Every puppy who comes to our attention, adds to the JRD data in our research
database. If the mode of inheritance can be determined using litter data from
puppies already born, it may not be necessary to breed test litters, or it
may be possible to breed fewer test litters.
II Background of my involvement
In January of 1990, I had my 21 month old standard poodle puppy put down.

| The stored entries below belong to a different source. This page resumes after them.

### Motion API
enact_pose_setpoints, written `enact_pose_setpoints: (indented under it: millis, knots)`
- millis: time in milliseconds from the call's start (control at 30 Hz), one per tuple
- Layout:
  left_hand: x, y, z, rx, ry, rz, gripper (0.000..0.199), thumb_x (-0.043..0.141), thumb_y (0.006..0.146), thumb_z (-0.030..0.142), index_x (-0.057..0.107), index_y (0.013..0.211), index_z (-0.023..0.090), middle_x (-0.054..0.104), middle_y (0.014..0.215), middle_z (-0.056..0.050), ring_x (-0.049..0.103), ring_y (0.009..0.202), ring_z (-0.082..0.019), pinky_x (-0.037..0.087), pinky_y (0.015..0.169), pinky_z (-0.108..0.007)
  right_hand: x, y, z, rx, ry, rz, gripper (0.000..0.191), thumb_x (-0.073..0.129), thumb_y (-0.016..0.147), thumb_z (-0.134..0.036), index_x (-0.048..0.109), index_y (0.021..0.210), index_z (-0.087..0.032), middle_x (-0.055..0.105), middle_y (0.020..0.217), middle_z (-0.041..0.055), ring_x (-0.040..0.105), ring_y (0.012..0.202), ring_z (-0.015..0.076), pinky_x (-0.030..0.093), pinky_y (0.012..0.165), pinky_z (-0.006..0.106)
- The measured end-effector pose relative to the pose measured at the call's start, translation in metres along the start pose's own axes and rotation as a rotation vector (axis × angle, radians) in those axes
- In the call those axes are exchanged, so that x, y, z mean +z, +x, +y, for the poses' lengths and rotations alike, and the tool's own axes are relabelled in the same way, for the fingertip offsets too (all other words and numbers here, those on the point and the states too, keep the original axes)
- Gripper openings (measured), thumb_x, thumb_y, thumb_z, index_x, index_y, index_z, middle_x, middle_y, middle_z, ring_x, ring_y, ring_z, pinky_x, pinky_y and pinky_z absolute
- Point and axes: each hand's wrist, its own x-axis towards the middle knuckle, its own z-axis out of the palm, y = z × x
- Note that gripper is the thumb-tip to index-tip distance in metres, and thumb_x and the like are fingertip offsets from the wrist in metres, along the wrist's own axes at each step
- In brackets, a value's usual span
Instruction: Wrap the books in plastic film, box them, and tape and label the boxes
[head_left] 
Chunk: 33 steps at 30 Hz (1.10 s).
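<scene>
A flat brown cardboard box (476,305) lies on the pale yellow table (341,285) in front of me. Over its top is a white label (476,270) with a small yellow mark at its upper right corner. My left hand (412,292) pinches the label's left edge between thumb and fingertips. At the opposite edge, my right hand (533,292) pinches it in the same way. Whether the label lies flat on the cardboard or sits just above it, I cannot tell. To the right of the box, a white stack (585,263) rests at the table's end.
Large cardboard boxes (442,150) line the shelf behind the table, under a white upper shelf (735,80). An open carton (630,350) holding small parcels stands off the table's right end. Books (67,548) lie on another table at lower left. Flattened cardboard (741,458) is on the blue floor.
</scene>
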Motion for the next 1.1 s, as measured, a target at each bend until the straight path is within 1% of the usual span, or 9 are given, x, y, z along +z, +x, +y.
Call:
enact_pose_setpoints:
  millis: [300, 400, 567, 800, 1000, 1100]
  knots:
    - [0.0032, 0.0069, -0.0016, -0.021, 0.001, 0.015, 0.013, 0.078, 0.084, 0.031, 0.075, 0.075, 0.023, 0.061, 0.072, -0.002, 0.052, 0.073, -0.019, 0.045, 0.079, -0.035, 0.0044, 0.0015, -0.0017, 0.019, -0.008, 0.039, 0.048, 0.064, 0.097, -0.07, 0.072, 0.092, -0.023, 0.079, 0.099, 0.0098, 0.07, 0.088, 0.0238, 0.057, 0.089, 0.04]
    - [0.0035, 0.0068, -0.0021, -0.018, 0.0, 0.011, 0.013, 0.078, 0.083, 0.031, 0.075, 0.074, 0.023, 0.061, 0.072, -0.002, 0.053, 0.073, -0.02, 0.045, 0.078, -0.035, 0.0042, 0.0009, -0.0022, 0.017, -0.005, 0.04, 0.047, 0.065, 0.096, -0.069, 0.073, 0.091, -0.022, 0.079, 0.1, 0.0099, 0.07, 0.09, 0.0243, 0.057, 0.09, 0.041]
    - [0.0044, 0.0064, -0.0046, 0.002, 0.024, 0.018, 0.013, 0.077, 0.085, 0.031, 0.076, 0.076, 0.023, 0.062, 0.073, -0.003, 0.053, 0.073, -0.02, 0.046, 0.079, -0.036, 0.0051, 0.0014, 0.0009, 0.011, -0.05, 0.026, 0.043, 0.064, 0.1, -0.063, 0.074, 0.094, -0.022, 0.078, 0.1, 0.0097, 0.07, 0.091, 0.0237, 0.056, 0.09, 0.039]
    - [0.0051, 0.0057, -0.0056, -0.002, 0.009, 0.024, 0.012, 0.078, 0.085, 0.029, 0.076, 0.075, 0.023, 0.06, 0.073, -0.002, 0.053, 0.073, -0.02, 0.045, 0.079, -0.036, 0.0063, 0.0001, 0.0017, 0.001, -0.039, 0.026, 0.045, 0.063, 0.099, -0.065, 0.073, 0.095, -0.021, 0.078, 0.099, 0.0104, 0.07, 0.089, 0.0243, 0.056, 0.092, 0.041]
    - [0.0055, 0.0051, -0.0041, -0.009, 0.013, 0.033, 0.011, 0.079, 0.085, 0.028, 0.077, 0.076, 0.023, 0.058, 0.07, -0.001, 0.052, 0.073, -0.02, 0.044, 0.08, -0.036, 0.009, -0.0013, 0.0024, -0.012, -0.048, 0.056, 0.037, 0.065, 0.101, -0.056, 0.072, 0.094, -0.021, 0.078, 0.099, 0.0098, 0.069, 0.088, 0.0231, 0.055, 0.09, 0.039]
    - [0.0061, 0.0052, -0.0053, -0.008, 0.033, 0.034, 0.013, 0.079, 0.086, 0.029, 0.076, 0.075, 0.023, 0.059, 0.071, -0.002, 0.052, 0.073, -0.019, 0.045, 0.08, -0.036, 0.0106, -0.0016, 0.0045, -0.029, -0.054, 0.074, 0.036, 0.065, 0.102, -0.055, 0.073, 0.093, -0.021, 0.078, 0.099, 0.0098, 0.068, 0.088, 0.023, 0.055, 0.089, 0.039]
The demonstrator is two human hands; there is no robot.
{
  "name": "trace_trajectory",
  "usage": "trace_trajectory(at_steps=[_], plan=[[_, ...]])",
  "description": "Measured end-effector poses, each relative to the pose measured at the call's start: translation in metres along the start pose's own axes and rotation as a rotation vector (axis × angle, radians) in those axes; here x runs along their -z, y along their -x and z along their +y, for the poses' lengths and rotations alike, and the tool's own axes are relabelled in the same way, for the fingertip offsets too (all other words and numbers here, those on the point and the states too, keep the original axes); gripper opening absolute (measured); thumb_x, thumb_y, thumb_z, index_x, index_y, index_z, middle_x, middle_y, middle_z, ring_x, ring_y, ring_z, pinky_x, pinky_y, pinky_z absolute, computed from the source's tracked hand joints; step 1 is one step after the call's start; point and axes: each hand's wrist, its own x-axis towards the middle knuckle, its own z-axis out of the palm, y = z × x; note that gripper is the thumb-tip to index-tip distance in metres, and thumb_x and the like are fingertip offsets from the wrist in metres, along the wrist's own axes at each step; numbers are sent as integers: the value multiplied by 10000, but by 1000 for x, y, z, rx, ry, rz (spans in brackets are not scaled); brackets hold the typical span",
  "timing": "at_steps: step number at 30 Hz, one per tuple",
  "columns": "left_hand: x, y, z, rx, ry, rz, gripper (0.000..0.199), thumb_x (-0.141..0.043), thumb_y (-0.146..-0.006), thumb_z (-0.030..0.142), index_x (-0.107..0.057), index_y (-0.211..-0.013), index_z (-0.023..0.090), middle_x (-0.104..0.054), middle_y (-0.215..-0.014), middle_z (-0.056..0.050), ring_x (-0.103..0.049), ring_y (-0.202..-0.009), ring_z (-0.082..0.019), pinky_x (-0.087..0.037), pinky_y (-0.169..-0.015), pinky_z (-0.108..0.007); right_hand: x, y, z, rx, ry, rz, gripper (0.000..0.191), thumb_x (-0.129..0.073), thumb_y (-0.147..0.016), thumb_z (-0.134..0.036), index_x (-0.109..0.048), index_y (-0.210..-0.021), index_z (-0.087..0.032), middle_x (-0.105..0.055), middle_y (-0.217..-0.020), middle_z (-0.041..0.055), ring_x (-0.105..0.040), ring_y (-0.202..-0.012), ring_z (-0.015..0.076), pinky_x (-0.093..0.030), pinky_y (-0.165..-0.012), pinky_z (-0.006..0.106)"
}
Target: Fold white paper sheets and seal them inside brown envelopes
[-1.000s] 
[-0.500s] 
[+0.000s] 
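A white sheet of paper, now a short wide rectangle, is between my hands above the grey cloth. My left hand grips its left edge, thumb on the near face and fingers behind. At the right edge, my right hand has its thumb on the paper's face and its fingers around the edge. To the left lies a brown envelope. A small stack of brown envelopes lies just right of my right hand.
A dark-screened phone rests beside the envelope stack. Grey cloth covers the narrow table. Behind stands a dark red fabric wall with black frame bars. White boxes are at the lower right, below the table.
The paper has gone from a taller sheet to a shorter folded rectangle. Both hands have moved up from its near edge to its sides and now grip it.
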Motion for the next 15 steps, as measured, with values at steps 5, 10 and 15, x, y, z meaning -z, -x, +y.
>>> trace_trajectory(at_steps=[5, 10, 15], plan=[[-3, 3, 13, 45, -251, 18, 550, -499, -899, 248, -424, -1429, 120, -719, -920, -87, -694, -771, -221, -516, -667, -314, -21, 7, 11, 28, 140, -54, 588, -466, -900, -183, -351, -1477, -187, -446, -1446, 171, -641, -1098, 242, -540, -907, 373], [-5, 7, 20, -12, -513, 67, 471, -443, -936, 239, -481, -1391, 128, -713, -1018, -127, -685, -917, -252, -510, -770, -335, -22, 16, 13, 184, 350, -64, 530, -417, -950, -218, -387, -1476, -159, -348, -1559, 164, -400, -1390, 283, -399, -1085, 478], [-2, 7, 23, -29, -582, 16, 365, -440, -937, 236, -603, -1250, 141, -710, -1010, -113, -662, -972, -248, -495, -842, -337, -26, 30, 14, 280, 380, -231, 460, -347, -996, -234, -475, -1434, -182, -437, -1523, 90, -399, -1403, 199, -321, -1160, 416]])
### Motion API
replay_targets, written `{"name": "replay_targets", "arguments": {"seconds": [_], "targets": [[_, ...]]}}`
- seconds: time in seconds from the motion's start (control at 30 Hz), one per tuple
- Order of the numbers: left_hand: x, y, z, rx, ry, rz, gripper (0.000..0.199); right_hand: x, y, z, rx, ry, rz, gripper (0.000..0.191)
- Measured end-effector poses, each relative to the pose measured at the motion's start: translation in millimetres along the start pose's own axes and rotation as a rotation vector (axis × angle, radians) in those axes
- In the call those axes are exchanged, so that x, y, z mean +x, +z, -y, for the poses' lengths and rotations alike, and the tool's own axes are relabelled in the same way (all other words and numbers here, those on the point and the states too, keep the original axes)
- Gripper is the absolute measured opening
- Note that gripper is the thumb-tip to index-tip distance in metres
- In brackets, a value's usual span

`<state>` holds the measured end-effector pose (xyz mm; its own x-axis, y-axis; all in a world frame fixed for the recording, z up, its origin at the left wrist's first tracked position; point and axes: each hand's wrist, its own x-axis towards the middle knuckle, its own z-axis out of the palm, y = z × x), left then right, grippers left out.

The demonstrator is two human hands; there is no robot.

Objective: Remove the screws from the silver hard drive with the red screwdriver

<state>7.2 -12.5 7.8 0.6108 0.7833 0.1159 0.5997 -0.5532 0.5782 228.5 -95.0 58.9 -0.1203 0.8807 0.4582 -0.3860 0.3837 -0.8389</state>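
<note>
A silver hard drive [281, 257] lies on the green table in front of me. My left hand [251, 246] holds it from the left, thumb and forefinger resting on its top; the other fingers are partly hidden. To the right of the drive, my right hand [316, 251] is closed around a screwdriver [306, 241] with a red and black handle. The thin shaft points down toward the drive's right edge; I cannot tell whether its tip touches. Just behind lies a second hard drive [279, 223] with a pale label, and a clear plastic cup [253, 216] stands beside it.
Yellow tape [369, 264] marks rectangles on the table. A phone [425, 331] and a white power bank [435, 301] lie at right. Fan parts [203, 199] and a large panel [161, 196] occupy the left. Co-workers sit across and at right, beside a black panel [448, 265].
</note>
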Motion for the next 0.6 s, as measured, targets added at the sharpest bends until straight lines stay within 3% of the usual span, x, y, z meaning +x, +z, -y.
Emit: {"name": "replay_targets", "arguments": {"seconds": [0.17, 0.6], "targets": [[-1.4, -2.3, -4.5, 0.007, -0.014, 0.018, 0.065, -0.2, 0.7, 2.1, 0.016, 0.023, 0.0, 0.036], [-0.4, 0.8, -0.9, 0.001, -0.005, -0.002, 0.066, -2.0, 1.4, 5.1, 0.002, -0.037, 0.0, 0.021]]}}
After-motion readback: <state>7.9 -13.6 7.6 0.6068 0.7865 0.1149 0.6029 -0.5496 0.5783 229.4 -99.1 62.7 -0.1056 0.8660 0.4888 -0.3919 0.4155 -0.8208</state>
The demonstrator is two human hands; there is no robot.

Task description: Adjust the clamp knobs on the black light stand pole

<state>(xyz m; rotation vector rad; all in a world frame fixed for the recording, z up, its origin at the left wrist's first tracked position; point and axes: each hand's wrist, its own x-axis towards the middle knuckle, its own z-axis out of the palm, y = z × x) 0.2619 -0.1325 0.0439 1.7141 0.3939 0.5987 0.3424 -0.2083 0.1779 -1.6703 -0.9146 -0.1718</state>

She was one of three puppies in a litter of 11 to die of JRD. All three of
the puppies with the disease appeared healthy and grew normally until clinical
signs appeared at 10 months in one, and at 20 months in the other two. The
disease is devastating. Nobody expects to lose a puppy of that age. As a first
time dog owner, I was not aware that her prodigious water consumption was
abnormal, or that her urine, which had very little color or odor was evidence
of pathology. Veterinarians who ask questions of new pet owners to elicit
information about water consumption and the concentration of urine increase
a client's awareness of these variables.
After her death, I began searching the literature to discover what was known
about JRD in standard poodles, including what, if any, research was being
done in order to establish the mode of inheritance of this disease in this
breed. After finding that no one was working on this problem, I began a collaboration
with George Padgett, DVM, geneticist and Professor of Pathology at Michigan
State University. Our objective is to establish the mode of inheritance of
JRD in standard poodles, and an eventual open registry at the Institute for
Genetic Disease Control in Animals (GDC), in Davis, California. Using an open
registry, breeders who wish to can reduce the incidence of this disease, if
not breed it out entirely.
III What is known about the genetic basis of JRD
Dr. Padgett told me that in most of the breeds in which JRD has been studied,
it is a simple (one gene), autosomal (not sex linked), recessive (both parents
have to carry the gene) disease. The presence of just one affected puppy determines
that both parents are carriers. Littermates of an affected puppy have a 67%
chance of being carriers. Aunts, uncles, and grandparents of an affected
puppy have a 50% chance of being carriers.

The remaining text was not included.